Booker was a key architect of the Sentencing Reform and Corrections Act, one of the most comprehensive bipartisan criminal justice bills ever to be introduced in Congress. He is also the author of the landmark Marijuana Justice Act, which would end the federal prohibition on marijuana, a prohibition that disproportionately harms low-income communities and communities of color.
After testifying against Attorney General Sessions’ confirmation, Booker has been a persistent thorn in the Attorney General’s side, sounding the alarm on Sessions’ efforts to revive the failed War on Drugs, reinstate harsher mandatory minimum sentences on nonviolent offenses, review and weaken existing police consent decrees, and bar federal grants from cities who compassionately enforce immigration law. 

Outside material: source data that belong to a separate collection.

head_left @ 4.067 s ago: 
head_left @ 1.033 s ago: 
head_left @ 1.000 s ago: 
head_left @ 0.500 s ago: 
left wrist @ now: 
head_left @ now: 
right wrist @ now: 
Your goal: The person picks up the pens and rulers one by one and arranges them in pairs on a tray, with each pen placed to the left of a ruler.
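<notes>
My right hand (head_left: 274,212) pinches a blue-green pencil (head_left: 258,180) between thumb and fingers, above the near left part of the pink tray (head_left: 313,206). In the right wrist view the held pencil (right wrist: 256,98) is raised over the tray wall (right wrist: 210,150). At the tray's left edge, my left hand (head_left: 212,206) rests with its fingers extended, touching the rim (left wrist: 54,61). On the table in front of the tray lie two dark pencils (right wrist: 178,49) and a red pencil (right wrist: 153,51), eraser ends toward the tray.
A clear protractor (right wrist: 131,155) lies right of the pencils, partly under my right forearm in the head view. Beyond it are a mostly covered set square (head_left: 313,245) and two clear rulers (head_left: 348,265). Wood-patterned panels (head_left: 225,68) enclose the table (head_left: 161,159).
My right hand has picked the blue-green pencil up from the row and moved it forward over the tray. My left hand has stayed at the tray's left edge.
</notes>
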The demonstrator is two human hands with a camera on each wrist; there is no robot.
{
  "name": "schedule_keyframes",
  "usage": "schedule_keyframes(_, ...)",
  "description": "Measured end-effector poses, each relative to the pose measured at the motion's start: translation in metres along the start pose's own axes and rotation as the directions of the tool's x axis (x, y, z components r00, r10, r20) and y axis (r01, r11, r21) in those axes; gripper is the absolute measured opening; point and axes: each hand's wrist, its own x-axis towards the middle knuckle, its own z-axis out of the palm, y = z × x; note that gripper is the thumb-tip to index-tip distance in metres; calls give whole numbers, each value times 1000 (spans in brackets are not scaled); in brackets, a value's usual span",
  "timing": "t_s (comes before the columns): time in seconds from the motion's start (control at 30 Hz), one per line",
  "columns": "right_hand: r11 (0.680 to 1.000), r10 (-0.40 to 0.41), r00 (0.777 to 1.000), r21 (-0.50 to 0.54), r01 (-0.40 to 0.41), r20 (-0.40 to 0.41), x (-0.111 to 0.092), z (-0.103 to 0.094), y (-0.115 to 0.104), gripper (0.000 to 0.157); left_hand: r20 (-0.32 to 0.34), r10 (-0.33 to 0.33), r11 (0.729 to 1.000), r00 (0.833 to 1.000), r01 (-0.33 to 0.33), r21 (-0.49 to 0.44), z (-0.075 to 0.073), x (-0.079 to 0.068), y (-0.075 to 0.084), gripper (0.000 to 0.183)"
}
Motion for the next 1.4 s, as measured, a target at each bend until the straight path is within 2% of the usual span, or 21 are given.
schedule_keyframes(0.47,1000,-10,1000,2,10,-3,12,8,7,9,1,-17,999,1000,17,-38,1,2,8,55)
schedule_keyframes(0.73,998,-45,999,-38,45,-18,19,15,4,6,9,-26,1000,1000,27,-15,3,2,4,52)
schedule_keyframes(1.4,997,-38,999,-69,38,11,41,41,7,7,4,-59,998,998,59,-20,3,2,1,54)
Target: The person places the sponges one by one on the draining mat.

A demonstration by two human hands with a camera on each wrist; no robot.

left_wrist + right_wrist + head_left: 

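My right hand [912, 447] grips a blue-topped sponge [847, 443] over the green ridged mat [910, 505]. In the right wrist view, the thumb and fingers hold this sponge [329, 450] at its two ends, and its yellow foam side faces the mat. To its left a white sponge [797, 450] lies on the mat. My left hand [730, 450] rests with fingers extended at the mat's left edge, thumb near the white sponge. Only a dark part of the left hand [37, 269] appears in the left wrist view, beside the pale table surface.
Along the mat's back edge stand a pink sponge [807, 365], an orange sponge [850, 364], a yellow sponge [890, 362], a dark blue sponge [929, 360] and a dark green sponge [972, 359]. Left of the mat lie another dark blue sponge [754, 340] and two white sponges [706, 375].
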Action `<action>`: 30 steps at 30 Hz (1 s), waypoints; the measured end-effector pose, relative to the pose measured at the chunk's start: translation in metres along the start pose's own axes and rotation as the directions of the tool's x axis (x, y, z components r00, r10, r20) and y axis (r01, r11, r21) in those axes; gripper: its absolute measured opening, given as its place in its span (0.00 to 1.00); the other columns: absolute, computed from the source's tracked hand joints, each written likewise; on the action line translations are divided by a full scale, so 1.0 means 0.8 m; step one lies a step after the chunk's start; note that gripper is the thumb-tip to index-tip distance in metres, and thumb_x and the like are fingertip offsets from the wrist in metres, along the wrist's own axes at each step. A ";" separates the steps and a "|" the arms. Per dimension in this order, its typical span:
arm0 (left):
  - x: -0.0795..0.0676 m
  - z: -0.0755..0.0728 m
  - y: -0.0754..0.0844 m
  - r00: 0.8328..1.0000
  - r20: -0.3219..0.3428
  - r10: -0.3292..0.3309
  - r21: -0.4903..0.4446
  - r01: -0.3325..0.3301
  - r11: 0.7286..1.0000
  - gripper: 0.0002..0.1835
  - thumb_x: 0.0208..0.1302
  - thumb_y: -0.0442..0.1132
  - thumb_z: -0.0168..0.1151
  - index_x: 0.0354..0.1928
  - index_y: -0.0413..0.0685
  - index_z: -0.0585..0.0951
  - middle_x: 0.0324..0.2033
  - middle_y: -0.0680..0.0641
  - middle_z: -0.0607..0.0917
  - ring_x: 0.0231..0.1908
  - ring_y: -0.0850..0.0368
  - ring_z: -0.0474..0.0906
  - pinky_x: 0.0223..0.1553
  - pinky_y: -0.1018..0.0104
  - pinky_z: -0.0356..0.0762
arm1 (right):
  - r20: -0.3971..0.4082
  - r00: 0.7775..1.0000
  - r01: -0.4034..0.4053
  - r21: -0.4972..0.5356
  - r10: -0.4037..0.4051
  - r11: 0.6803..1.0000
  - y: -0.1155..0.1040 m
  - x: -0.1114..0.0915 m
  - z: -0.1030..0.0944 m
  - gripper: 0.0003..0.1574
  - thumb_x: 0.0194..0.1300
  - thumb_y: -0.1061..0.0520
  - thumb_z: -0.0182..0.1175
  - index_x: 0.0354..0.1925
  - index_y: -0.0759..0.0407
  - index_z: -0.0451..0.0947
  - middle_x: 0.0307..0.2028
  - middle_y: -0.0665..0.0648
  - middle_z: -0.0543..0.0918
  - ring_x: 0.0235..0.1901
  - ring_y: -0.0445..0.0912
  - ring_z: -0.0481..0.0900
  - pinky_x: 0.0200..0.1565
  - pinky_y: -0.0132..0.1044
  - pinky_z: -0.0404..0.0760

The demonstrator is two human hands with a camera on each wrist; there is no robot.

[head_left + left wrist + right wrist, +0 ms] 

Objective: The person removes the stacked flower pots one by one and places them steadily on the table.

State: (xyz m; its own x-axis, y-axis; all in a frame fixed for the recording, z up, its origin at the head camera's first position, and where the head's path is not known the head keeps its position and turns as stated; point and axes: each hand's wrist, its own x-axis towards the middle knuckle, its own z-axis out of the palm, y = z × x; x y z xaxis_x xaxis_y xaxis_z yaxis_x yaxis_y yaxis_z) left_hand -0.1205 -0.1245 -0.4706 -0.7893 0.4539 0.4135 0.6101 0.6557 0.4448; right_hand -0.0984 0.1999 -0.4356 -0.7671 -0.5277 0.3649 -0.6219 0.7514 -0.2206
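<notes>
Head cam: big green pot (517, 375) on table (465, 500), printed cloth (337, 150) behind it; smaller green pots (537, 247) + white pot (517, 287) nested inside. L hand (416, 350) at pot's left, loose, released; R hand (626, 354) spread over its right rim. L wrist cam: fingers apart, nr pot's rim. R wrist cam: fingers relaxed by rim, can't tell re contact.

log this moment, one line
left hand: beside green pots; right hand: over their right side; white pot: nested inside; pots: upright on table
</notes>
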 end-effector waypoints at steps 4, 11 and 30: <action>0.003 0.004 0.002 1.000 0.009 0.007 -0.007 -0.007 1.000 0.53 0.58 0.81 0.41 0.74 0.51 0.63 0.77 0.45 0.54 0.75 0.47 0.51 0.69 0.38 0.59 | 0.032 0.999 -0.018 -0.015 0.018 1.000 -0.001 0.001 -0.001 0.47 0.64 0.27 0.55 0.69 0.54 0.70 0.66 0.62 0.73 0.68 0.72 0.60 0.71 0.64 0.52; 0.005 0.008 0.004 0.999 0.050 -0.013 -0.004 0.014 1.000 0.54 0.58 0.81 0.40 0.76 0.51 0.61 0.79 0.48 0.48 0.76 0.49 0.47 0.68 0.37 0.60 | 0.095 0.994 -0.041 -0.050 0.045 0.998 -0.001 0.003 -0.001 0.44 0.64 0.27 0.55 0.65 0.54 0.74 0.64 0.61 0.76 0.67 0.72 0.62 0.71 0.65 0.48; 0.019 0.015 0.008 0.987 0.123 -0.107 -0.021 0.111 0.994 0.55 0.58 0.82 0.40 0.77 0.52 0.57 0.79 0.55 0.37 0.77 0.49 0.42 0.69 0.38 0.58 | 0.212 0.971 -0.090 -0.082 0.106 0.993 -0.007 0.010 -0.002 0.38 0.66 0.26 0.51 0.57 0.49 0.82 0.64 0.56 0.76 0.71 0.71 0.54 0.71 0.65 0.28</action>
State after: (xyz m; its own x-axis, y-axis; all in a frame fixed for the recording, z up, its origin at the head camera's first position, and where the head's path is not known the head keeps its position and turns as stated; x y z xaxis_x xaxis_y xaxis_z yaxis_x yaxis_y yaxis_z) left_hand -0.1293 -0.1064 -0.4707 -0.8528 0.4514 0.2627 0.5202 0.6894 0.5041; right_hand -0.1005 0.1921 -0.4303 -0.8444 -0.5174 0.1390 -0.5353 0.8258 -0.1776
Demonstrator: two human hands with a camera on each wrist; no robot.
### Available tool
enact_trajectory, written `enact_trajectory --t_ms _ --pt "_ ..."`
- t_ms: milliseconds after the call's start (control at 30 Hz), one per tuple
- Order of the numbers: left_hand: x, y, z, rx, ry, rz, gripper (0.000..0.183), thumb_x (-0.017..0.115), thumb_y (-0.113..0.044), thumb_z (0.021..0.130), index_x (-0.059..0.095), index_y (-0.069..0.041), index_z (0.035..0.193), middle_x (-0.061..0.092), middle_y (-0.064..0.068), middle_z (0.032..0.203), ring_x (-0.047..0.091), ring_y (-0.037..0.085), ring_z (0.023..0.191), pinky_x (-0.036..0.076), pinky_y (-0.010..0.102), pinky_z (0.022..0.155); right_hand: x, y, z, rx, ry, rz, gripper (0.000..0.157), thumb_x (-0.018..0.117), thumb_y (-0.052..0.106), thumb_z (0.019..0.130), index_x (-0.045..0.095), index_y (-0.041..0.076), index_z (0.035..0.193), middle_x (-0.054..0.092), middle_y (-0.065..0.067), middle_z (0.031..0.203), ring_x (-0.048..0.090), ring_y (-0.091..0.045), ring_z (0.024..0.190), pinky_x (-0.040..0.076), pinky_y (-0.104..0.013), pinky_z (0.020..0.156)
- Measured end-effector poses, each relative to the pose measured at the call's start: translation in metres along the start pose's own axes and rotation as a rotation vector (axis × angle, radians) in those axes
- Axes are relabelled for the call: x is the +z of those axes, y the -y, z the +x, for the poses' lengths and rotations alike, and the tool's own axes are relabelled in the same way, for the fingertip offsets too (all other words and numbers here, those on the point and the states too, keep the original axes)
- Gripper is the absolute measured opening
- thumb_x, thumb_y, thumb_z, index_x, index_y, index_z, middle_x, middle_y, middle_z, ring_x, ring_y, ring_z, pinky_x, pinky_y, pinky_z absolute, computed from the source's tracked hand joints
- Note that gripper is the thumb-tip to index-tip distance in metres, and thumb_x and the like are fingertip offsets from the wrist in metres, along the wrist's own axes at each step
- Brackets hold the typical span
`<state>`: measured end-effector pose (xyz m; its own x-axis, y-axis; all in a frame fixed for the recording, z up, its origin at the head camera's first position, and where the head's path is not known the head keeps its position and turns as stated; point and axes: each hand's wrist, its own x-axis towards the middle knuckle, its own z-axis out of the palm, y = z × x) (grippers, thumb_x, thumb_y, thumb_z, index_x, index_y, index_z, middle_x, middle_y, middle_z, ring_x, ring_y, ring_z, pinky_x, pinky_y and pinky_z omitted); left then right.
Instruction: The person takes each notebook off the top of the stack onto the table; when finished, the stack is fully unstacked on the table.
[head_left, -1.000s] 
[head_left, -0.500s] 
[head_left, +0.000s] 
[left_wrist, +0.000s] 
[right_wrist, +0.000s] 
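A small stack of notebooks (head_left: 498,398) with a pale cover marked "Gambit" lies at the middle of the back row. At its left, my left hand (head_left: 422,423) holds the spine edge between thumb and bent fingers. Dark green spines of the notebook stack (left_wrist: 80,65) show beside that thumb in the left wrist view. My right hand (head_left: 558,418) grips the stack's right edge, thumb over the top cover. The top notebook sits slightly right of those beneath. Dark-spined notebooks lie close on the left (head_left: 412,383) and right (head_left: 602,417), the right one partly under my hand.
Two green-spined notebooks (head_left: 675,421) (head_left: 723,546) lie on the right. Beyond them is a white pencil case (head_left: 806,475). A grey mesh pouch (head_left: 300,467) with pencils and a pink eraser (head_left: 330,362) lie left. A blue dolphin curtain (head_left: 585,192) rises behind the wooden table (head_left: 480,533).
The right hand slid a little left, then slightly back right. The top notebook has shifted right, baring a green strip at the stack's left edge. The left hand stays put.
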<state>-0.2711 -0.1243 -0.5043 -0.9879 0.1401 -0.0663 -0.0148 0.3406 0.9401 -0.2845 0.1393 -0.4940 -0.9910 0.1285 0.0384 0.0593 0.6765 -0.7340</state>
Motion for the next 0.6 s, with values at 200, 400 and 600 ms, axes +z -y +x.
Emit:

Booker was also one of the first Senators to call for Sessions to resign following revelations that the Attorney General had withheld key information about his contact with Russia during his confirmation process. A few months later he co-authored bipartisan legislation to protect the Special Counsel from political interference by the President, which would provide a much-needed judicial check on the Executive Branch’s ability to remove a special counsel.
Senator Booker is also a cosponsor of legislation to update existing antitrust laws, and has pressed the Justice Department to use available tools to counter corporate concentration and its impact on jobs and wages. 
Beyond its role in providing oversight of the Department of Justice, including the Federal Bureau of Investigation, the committee also oversees the Department of Homeland Security and plays a crucial role in the consideration of many key executive branch nominations, including all nominations to the Supreme Court and the federal judiciary. More information on the committee’s jurisdiction is available here, and background on its history is here. 
In addition to the Senate Judiciary Committee, in 2018, Booker will serve on the Committee on Foreign Relations; the Committee on Environment and Public Works; and the Committee on Small Business.